_Instructions for the task_. In the entries below, find each line where the word "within" appears and give only the total count of such lines.

_Records supplied_.

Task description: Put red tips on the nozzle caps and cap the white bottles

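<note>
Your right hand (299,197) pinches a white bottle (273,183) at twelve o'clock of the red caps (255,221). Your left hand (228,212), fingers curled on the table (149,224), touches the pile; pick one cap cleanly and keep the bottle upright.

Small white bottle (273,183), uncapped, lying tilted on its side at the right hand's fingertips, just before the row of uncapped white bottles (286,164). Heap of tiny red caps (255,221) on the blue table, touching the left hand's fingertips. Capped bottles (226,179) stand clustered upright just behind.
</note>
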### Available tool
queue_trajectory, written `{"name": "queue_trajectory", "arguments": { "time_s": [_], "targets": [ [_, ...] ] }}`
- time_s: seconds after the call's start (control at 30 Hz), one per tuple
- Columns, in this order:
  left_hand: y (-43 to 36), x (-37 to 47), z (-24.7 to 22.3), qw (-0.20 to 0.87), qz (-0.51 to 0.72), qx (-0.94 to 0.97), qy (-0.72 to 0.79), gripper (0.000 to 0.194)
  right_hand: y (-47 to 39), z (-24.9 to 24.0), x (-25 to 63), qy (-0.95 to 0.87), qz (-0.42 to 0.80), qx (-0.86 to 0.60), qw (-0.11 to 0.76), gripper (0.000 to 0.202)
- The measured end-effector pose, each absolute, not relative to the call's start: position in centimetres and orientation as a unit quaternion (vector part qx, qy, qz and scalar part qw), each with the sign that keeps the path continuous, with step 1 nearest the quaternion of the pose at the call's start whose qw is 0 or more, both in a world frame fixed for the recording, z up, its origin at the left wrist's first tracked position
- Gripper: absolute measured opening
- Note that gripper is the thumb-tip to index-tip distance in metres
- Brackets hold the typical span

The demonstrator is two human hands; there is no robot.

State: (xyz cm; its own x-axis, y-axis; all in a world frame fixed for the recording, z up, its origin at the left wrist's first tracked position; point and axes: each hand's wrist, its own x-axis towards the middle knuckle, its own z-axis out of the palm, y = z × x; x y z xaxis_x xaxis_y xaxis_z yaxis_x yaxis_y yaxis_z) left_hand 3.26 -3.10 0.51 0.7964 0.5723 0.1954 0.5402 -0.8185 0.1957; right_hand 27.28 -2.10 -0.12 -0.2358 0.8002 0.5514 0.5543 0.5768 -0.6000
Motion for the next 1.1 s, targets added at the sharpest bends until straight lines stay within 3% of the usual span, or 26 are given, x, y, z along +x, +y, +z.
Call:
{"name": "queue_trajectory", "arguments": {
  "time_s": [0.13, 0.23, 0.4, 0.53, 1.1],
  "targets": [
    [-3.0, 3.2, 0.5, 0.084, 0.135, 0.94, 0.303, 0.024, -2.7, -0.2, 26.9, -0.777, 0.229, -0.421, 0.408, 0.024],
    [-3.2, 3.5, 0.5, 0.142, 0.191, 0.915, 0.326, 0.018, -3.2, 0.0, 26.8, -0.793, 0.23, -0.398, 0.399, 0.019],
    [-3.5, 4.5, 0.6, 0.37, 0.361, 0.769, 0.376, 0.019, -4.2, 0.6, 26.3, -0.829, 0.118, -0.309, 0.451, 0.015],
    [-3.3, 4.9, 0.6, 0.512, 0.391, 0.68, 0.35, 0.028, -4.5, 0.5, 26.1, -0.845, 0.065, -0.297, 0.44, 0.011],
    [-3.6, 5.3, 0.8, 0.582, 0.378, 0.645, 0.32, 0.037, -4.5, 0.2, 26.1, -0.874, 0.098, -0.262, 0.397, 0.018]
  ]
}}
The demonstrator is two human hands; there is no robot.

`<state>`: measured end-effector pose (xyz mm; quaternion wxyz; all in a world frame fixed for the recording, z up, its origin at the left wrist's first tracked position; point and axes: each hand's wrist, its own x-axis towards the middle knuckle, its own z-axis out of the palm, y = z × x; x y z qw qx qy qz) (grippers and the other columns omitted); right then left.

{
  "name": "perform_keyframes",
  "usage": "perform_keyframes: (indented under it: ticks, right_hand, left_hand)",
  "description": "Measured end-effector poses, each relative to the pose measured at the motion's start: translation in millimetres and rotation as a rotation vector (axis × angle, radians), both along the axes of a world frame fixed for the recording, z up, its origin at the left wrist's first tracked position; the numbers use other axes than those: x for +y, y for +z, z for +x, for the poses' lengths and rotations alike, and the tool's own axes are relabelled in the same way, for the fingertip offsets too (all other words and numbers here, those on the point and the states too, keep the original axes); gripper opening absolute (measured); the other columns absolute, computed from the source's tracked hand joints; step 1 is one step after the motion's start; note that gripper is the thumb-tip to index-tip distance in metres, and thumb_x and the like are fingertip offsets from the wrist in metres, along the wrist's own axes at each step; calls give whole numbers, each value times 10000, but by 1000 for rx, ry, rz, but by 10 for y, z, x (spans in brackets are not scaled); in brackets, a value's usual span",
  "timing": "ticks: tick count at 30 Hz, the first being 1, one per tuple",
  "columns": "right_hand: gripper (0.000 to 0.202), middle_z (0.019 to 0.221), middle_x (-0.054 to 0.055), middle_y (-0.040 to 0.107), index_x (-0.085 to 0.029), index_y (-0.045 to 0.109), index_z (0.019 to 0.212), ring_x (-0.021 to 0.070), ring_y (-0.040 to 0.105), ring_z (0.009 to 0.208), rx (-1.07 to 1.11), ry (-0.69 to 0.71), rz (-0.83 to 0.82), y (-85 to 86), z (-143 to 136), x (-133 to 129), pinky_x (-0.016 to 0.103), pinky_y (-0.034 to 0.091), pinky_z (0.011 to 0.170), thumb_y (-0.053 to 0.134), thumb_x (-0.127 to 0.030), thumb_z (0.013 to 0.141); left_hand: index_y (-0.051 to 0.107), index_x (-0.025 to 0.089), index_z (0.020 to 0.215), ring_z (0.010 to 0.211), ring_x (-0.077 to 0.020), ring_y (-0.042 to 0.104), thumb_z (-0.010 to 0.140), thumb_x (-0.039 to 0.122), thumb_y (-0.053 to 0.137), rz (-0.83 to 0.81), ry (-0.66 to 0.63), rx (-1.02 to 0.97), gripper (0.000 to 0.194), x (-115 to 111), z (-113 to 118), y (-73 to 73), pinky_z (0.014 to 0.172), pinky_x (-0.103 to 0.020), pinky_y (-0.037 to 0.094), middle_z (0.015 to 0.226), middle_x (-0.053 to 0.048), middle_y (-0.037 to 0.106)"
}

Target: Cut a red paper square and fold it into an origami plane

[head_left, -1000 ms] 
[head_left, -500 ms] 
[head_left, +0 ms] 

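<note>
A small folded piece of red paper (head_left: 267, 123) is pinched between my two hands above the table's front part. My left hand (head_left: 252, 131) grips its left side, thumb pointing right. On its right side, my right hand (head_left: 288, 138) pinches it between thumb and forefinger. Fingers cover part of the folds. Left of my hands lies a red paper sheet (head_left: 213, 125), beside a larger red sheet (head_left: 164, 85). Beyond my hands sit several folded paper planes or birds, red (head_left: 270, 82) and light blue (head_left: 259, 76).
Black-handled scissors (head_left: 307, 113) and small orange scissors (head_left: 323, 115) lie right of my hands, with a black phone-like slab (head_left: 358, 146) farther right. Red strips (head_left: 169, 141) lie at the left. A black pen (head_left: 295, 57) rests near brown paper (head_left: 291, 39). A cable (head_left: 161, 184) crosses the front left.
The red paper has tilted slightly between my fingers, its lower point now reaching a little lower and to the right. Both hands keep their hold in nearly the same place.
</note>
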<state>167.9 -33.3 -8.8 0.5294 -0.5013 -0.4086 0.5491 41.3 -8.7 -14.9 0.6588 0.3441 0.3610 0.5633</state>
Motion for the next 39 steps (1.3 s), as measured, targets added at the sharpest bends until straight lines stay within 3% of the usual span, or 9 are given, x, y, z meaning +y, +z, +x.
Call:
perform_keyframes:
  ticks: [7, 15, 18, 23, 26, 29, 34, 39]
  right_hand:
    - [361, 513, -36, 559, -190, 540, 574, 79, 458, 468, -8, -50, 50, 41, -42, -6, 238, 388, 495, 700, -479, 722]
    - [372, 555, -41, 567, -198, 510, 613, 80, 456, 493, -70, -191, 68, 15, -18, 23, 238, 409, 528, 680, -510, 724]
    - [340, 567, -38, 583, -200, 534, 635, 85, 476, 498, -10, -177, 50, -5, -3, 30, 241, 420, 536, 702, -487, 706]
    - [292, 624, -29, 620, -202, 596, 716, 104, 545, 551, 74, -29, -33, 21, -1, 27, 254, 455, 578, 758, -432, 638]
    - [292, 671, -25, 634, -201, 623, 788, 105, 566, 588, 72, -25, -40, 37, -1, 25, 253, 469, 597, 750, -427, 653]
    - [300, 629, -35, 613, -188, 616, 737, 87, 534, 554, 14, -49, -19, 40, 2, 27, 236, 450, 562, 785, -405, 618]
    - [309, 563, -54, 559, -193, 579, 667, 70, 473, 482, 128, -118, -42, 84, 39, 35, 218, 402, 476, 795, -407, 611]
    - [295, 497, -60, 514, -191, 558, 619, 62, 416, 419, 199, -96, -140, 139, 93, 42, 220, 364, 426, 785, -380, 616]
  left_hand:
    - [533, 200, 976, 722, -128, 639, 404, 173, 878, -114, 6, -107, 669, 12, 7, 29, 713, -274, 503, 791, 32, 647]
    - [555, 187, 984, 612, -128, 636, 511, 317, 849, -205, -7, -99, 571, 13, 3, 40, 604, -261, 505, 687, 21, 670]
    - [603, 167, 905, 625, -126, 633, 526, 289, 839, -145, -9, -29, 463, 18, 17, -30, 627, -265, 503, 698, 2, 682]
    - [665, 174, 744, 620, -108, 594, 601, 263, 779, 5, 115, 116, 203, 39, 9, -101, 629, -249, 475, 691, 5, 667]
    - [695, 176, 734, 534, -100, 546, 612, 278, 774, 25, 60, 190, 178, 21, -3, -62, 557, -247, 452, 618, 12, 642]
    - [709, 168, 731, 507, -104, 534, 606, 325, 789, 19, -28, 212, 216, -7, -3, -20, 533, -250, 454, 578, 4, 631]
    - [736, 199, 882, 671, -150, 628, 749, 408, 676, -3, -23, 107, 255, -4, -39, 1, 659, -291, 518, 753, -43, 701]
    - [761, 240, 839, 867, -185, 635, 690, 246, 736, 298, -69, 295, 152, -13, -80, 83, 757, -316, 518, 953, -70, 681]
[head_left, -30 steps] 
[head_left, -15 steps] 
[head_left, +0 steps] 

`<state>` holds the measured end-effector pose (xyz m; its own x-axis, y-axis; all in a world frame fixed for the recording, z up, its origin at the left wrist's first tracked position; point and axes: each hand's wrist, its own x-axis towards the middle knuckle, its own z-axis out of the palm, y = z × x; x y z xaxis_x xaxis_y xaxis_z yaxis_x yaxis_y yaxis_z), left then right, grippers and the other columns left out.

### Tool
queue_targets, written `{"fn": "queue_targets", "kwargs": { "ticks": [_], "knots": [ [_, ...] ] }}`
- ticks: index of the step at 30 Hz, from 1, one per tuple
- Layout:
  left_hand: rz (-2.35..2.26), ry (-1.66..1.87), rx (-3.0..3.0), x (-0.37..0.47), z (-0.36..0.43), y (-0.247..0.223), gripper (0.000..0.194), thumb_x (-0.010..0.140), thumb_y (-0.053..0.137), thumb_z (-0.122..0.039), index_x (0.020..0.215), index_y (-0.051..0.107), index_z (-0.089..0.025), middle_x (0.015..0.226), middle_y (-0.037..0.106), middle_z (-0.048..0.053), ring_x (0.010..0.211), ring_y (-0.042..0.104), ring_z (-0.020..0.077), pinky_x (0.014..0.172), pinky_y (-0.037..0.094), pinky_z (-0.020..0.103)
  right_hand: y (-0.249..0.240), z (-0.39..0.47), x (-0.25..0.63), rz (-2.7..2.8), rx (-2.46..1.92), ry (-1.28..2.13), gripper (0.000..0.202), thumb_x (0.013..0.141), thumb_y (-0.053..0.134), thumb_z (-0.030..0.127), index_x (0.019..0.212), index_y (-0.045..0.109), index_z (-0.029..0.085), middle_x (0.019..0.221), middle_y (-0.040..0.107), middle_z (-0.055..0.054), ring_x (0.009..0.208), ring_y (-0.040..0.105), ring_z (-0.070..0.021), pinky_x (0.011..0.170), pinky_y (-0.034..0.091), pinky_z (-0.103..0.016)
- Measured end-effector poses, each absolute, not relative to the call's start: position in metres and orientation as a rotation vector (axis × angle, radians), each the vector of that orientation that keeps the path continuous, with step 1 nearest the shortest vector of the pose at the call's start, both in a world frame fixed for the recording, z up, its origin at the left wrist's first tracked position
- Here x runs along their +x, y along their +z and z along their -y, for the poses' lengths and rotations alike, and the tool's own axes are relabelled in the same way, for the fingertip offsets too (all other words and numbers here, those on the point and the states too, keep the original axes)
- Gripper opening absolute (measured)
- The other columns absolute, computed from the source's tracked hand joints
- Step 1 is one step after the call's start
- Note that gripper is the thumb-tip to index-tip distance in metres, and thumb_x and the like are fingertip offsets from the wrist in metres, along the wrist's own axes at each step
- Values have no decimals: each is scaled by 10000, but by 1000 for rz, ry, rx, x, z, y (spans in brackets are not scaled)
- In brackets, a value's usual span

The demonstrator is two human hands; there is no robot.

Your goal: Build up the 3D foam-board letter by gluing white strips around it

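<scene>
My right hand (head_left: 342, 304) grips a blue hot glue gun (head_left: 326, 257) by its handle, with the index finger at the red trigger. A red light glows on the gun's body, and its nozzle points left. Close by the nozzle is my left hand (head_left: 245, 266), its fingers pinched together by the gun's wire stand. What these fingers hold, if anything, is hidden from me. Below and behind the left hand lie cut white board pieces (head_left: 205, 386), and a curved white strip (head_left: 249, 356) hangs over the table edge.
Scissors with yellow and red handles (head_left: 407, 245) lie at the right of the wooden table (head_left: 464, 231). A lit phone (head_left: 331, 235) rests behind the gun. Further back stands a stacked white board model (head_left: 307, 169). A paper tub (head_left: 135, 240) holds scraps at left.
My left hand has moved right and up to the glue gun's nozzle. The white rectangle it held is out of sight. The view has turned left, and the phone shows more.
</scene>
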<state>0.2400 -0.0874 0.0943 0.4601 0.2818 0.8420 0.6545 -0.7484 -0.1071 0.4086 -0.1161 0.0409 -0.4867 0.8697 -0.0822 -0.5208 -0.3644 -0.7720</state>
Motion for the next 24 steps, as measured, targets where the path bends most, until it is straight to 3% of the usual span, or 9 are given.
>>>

_Task response_. 2